**DIRECTIONS:** Every line of the data is to be output verbatim.

**DATA SECTION:**
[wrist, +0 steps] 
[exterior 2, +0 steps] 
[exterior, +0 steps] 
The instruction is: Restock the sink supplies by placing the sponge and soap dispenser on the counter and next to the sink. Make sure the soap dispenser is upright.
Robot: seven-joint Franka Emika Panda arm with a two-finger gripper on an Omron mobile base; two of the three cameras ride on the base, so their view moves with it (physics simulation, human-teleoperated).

**ANSWER TO THE EXERCISE:**
[wrist, +0 steps] 
[exterior 2, +0 steps] 
[exterior, +0 steps] 
The instruction is: Restock the sink supplies by placing the sponge and soap dispenser on the counter and next to the sink. Make sure the soap dispenser is upright.
Robot: seven-joint Franka Emika Panda arm with a two-finger gripper on an Omron mobile base; two of the three cameras ride on the base, so their view moves with it (physics simulation, human-teleoperated).

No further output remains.